▸ **Task to complete**:
Write out again, exactly, the lines below starting at the one with "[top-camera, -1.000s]" and ending at the one with "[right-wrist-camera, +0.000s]".

▸ **Extracted records**:
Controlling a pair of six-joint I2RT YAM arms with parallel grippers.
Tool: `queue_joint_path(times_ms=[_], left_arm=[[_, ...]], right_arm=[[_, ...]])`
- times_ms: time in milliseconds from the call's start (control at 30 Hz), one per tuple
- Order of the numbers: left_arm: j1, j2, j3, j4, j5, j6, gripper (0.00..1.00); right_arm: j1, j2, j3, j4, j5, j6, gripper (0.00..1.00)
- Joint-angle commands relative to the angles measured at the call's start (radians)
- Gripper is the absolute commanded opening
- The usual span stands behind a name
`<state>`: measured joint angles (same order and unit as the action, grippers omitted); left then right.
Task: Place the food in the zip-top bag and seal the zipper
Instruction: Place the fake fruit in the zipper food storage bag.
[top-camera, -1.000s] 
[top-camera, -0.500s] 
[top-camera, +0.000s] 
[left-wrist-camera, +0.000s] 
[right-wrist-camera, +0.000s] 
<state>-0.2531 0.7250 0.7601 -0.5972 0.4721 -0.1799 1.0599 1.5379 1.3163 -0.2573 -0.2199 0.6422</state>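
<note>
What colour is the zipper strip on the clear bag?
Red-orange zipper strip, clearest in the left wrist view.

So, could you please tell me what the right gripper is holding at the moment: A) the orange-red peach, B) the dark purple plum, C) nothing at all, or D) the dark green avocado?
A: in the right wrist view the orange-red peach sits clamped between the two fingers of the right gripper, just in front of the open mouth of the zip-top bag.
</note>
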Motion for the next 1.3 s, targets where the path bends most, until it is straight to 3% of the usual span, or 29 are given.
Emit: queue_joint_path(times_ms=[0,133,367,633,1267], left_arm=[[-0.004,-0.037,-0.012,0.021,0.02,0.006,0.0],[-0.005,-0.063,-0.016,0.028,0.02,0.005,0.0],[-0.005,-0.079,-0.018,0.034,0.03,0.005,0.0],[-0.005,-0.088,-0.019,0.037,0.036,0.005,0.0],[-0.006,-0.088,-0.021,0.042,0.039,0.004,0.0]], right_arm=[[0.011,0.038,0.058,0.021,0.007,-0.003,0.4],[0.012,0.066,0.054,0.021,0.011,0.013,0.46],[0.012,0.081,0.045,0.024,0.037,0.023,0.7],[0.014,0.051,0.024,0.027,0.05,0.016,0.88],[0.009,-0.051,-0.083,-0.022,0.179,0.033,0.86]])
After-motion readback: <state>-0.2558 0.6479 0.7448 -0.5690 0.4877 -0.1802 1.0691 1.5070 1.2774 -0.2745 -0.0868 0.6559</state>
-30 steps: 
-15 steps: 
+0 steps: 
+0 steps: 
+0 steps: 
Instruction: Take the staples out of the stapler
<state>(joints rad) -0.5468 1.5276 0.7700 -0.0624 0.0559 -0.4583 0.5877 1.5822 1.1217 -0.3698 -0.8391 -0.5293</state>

▸ **Answer box**:
[top-camera, -1.000s] 
[top-camera, -0.500s] 
[top-camera, +0.000s] 
[left-wrist-camera, +0.000s] 
[right-wrist-camera, +0.000s] 

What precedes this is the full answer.